Предложенная Лиотаром интерпретация возвышенного прямо увязывает пустой центр (то есть непредставимое) с кризисом идеи культурного порядка и дискредитацией художественных и идеологических моделей гармонии. Иными (но тоже лиотаровскими) словами — с кризисом метанарративов, катастрофическим распадом целостной картины мира, начинающимся, по мысли философа, вместе с эпохой модернизма и достигающим полной выраженности в постмодернистской культуре.
Роль, которую дискурсивная фигура пустого центра играет у Фуко, Деррида, Лакана, Лиотара, Жижека и других, на мой взгляд, доказывает конструктивную функцию этого «негативного символа». Отсутствие и принципиальная невоплотимость трансцендентальной гармонии даже в пространстве языка, слабость и бессилие авторского сознания не означают абсолютизации бесформенности и хаоса. Пустота на месте центра способна организовывать связи между элементами системы через разрыв, пробел, паузу и тем самым служить основой для игры смыслов в тексте. Как писал Жиль Делёз, «не существует структуры без пустого места, способного приводить все в движение»[420]. Более того, отсутствие центра придает ему гораздо более богатую семантику, чем присутствие. Пустой центр манифестирует исчезновение как авторского всевластия, так и целостной, внутренне логичной и независимой от сознания реальности, воплощает как смерть, так и возвышенное. «Отсутствие трансцендентального означаемого расширяет поле и игру означивания до бесконечности»[421]. Именно неограниченность интерпретаций пустого центра — в отличие от центра наличествующего и тем самым ограничивающего интерпретацию — и придает этой дискурсивной структуре столь мощную энергию смыслопорождения.
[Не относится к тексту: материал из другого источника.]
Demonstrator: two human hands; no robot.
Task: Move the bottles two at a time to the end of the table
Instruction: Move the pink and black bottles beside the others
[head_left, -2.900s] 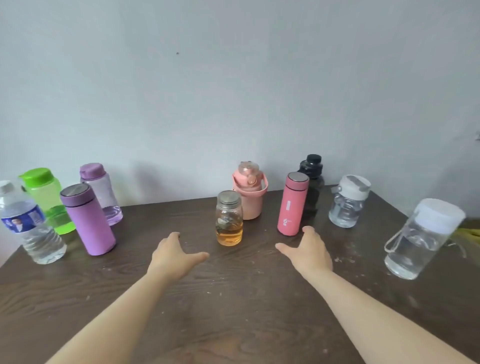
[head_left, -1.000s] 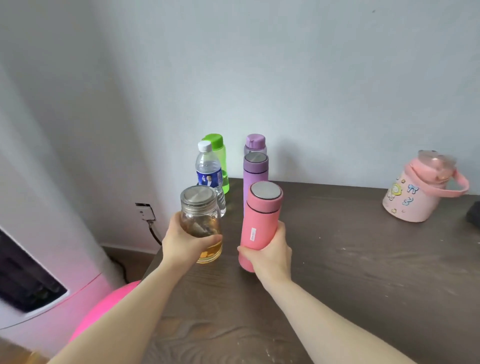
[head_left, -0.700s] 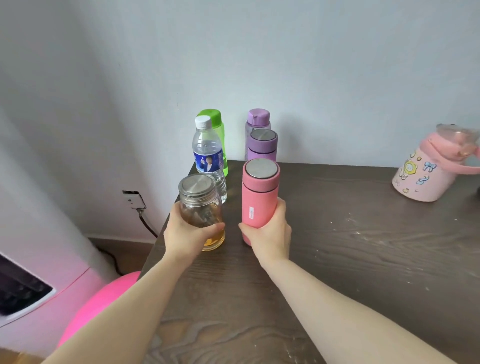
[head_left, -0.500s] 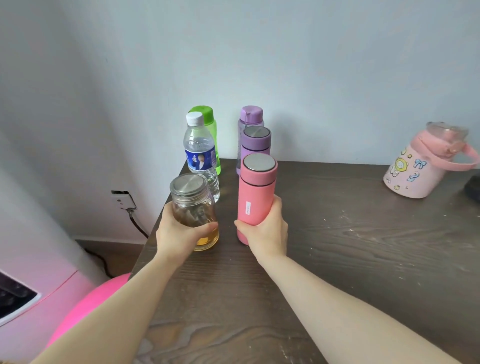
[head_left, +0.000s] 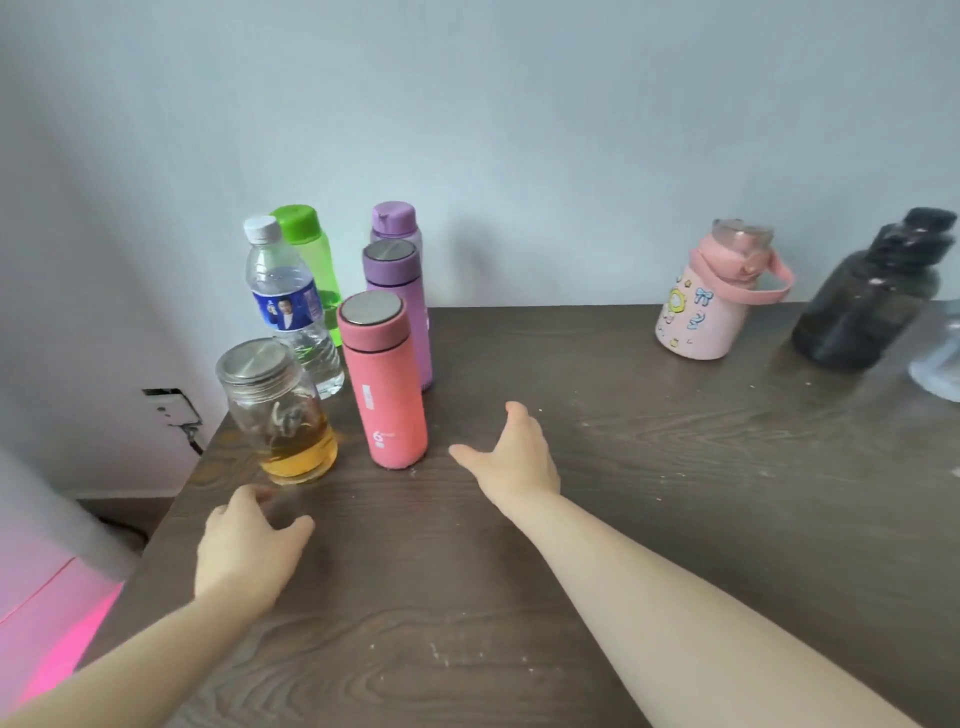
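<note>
A glass jar (head_left: 280, 415) with amber liquid and a pink flask (head_left: 387, 384) stand upright at the table's left end. Behind them are a clear water bottle (head_left: 288, 306), a green bottle (head_left: 306, 244), a purple flask (head_left: 400, 296) and a purple-capped bottle (head_left: 394, 221). My left hand (head_left: 247, 553) hovers open just in front of the jar, apart from it. My right hand (head_left: 511, 457) is open to the right of the pink flask, not touching it. A pink handled bottle (head_left: 711, 299) and a black bottle (head_left: 872, 296) stand at the back right.
The dark wooden table (head_left: 623, 519) ends at its left edge close beside the jar. A wall socket (head_left: 171, 408) with a cable sits on the wall below that edge. Part of a clear bottle (head_left: 940, 364) shows at the right border. Something pink lies on the floor, lower left.
Both hands have let go: the jar and the pink flask now stand on the table's left end, and the hands have drawn back towards me with fingers spread.
</note>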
Надо отметить, что роль пустого центра уже вполне осознавалась в эстетике близких к постмодернизму поэтов андеграунда 1960-х годов. Так, весьма показателен «Пустой сонет» (1969) Леонида Аронзона[422]:
Как замечает А. Степанов,
…поэтическое впечатление от [этого] стихотворения подкрепляется физическим ощущением головокружения, возникающим при вращении перед глазами листа, текст сходится к зажатому со всех сторон центру, пока не упирается в прямоугольник незаполненного пространства… Достоинства… «Пустого сонета» также во многом обязаны выразительной силе повторов (лексических, семантических и фонетических) и их вариаций. Начинаясь с вопросительной заставки-восклицания, это стихотворение далее становится весьма певучим, непрерывно развиваясь и организуя циклы (так катится колесо по дороге), но под конец строки укорачиваются, интонация превращается в более отрывистую, движение замедляется и прекращается, будто натолкнувшись на высокую преграду или достигнув цели, и эта остановка подтверждается дважды повторенным в последней строке словом «стояли-стоят», в строке, которая утверждает семантическую центральность адресата послания[423].